I’m torn about this one still. Is Loki greedy?  We’ve already established that he’s ambitious, which can be mistaken for greed if it extends too far.

Loki wants what he believe is owed him…the throne of Asgard. I wouldn’t call that greedy.  But his actions in the Avengers speak of greed in his desire for complete subjugation of humanity. Viewing this film as I did the first time I watched it, I can see how he can be considered greedy.  Since he was denied Asgard, he will take Earth. It was greed, pure and simple.

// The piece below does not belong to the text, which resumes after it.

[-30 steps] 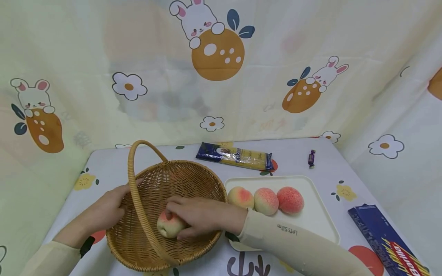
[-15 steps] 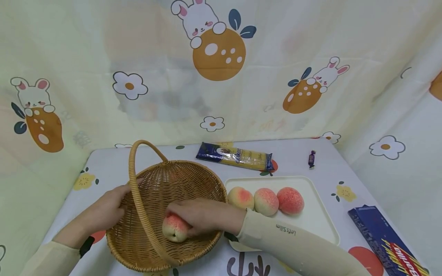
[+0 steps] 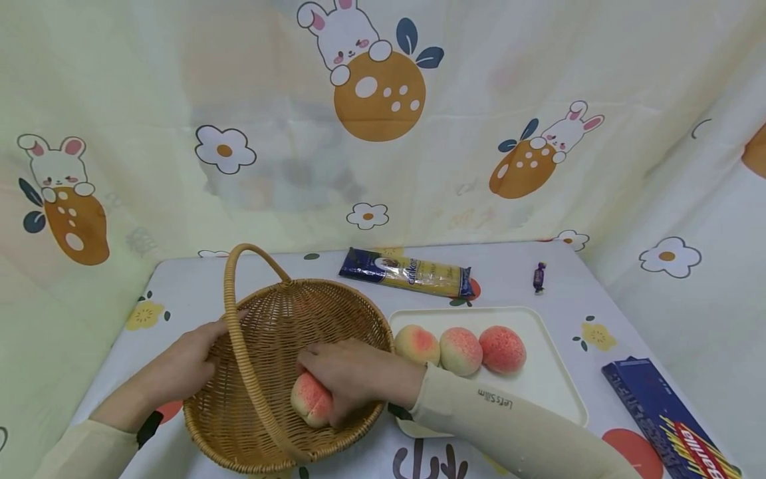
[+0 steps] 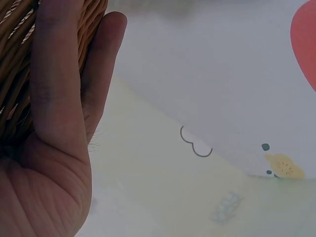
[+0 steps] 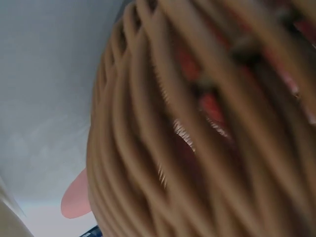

But I’ve already established that I don’t believe Loki was entirely himself during the Avengers. The tesseract had control over him. Through the film, we see the power of the tesseract affect everyone differently. I believe that while he was under it’s influence, it amplified a deeper desire hidden there. His greed…as well as his villainous nature. Do I think it was his ultimate purpose to conquer Earth? No…I think he wanted to be stopped and returned to Asgard. But that’s for another discussion and another post. It all goes back to his greed. He wasn’t willing to settle for half measures. Go big or go home. (Pardon the pun.)

The question that lingers in my mind is:  Since Loki now has what he desired from the beginning, will he want more?  I believe that will determine if it is truly greed that drives him or just  his drive to fulfill his destiny.